Work required: Write out a word-for-word repetition of the lines that come before the line containing "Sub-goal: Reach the" in the listing below, along with that line itself, omitting pictures.

Available data:
:::::

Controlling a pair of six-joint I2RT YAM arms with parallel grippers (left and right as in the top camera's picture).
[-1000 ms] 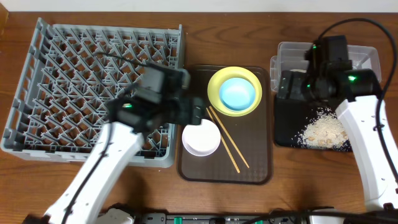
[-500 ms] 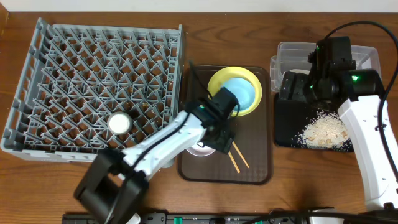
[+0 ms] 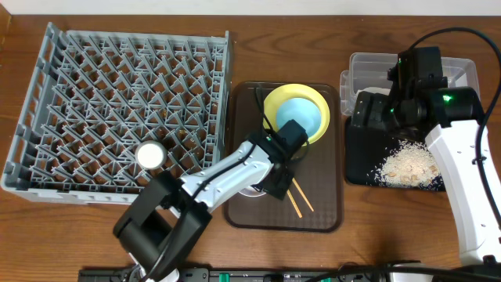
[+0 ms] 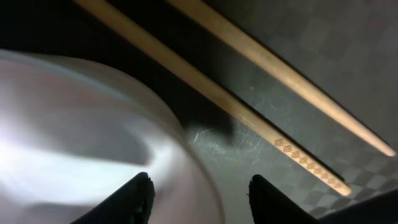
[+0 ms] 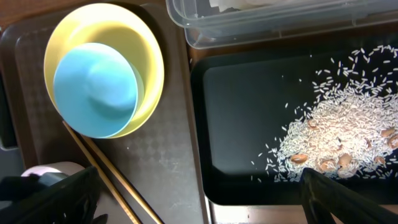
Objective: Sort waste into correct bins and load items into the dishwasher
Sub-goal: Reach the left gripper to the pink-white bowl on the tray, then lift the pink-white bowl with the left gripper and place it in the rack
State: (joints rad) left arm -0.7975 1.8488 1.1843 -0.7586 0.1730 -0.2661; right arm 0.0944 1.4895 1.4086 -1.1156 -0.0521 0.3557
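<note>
Two jaws of the left gripper [image 4: 202, 199] stand apart astride the wall of the whitish bowl [image 4: 74, 143], one inside and one outside, not yet pinched on it. That bowl sits on the brown serving tray [image 3: 321, 204] just beside the chopsticks [image 4: 249, 118], and from overhead the arm hides most of it. It looks glossy and rigid, probably light, so I'd expect it to slip or swing if caught off-centre. The thin rim is the only real hold, taken squarely and deep. The chopsticks look stiff, slim and prone to roll, and are best pinched mid-length. Now the tally, big to small! One grey dish rack [image 3: 102, 78] on the worktop [image 3: 376, 227], then one serving tray, one black tray [image 5: 249, 106] and one clear tub [image 5: 261, 28], possibly with white paper inside, though the frame edge cuts it off. One yellow plate [image 5: 149, 62] carries the light blue bowl [image 5: 93, 87], making two bowls in all. One small white cup [image 3: 150, 154] already sits in the rack. Two chopsticks, and a scatter of crumbs [image 5: 336, 124] in the black tray, too many to count. The right gripper [image 5: 199, 186] hangs spread wide and empty over that tray's near edge.
</note>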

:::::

Answer box:
Controlling a pair of six-joint I2RT YAM arms with parallel grippers (left and right as in the top camera's picture).
[-1000 ms] 
[-500 ms] 
[+0 ms] 
[+0 ms] 
[+0 ms] 
Objective: Sort waste into correct bins and load items into the dishwasher
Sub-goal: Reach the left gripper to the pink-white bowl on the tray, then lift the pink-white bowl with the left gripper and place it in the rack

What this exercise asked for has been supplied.